I asked, “How does it feel when so many people like your internet videos?”

“All the comments were positive,” she said. “When I’m feeling tired or sad and I want something to cheer me up, I read the comments.”

We sent a local camera crew to Renad’s home as she made Ful, a traditional Middle Eastern bean stew. Her older sister Noorhan says they never expected the videos to go viral. “Amazing food,” Noorhan said, who added that her sibling made her “very surprised!”

After more than a year of war, the Gaza Strip lies in ruins. Nearly everyone has been displaced from their homes. The United Nations says close to two million people are experiencing critical levels of hunger.

Hamada Shaqoura is another chef showing the outside world how Gazans are getting by, relying on food from aid packages, and cooking with a single gas burner in a tent.

Shaqoura also volunteers with the charity Watermelon Relief, which makes sweet treats for Gaza’s children.

In his videos online, Shaqoura always appears very serious.
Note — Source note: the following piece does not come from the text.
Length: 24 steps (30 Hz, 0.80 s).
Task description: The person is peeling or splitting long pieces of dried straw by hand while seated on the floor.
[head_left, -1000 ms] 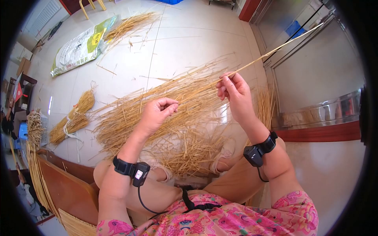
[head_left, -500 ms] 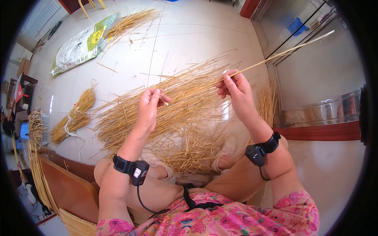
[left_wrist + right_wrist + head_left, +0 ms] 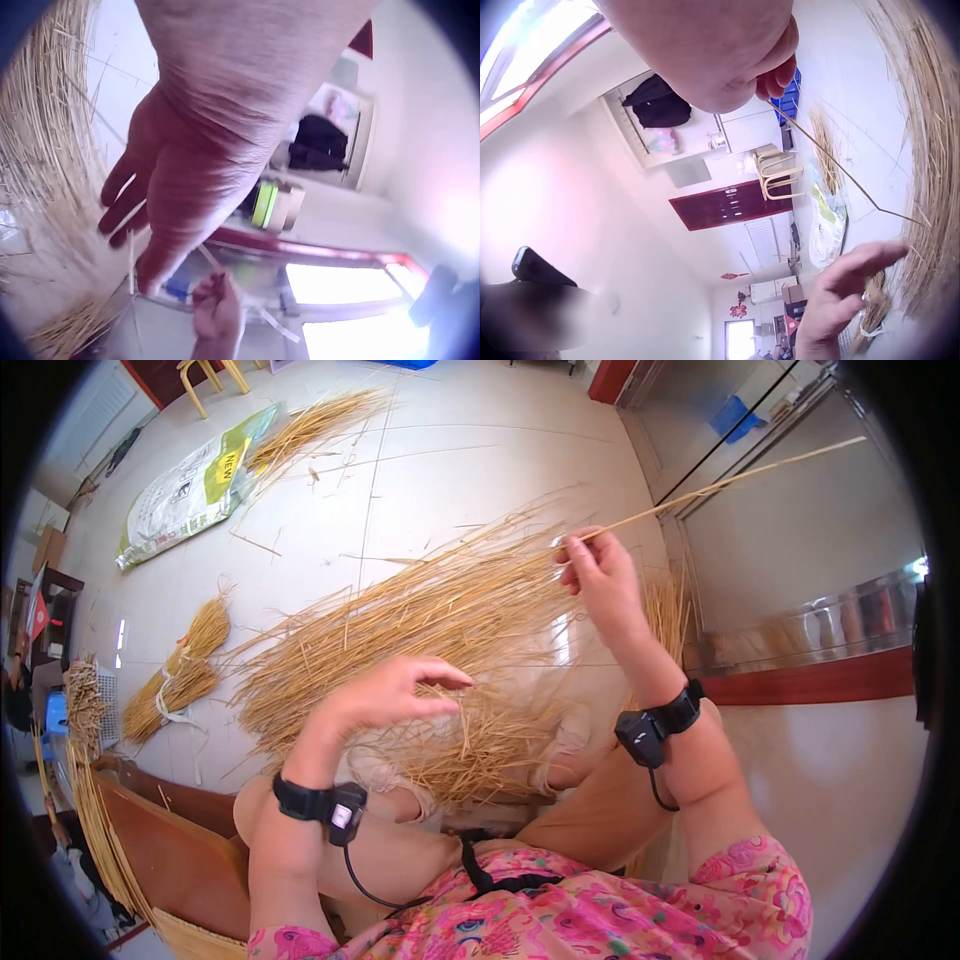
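Observation:
In the head view my right hand [image 3: 605, 575] pinches a long, thin straw stalk [image 3: 720, 486] between thumb and forefinger. The stalk points up and right, across the glass door. From the right wrist view, its other part [image 3: 817, 144] runs away from the hand and bends sharply near its end. My left hand [image 3: 390, 695] hovers lower and left, thumb and fingers apart, holding nothing. A thin pale strip [image 3: 131, 262] shows beside its thumb in the left wrist view. Beneath both hands lies a wide heap of straw [image 3: 400, 610], with shorter broken pieces [image 3: 480, 745] between the feet.
A tied straw bundle [image 3: 190, 660] lies on the floor at the left. Behind it is a printed bag [image 3: 190, 495] with straw at its mouth. A wooden chair [image 3: 170, 840] stands close on the left, a framed glass door [image 3: 800, 550] on the right.
My left hand, earlier curled with a small pale tip at its fingers, has come down toward the body and spread its fingers. The right hand keeps its pinch on the stalk.

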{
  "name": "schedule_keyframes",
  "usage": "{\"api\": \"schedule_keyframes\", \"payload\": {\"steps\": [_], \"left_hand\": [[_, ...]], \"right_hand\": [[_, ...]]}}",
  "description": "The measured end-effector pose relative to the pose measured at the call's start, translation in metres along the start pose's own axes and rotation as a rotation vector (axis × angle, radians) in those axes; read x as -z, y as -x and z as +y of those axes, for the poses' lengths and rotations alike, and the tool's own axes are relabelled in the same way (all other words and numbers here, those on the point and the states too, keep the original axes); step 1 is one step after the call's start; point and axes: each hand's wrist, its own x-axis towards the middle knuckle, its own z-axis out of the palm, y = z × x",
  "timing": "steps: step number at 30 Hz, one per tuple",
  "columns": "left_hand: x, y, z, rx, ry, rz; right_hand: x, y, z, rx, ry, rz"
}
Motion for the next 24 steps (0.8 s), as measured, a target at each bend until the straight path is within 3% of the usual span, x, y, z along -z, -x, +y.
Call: {"api": "schedule_keyframes", "payload": {"steps": [2, 5, 6, 9, 12, 15, 18, 21, 24], "left_hand": [[-0.024, -0.007, -0.010, -0.236, -0.486, 0.221], [-0.036, -0.015, -0.006, -0.039, -0.461, 0.632], [-0.036, -0.018, -0.003, -0.150, -0.576, 0.749], [-0.037, -0.023, -0.011, -0.173, -0.261, 0.682], [-0.032, -0.018, -0.021, -0.020, -0.333, 0.460], [-0.030, -0.015, -0.024, 0.056, -0.482, 0.534], [-0.019, -0.013, -0.042, -0.044, -0.580, 0.630], [-0.013, -0.012, -0.039, 0.066, -0.358, 0.615], [-0.011, -0.014, -0.022, 0.030, -0.101, 0.547]], "right_hand": [[-0.008, 0.006, 0.004, -0.041, -0.028, -0.086], [-0.024, 0.024, 0.016, -0.123, -0.119, -0.226], [-0.031, 0.032, 0.021, -0.143, -0.137, -0.280], [-0.046, 0.049, 0.025, -0.204, -0.172, -0.409], [-0.045, 0.050, 0.019, -0.239, -0.177, -0.450], [-0.028, 0.026, 0.006, -0.151, -0.211, -0.268], [-0.003, 0.002, -0.004, -0.047, -0.261, -0.011], [0.008, -0.005, -0.005, -0.020, -0.301, 0.072], [-0.001, 0.005, -0.003, -0.041, -0.273, -0.043]]}}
Asked why, he replied, “The situation does not call for smiling. What you see on screen will never show you how hard life is here.”

Before dawn one recent morning in Israel, we watched the UN’s World Food Program load nearly two dozen trucks with flour, headed across the border. The problem is not a lack of food; the problem is getting the food into the Gaza Strip, and into the hands of those who desperately need it.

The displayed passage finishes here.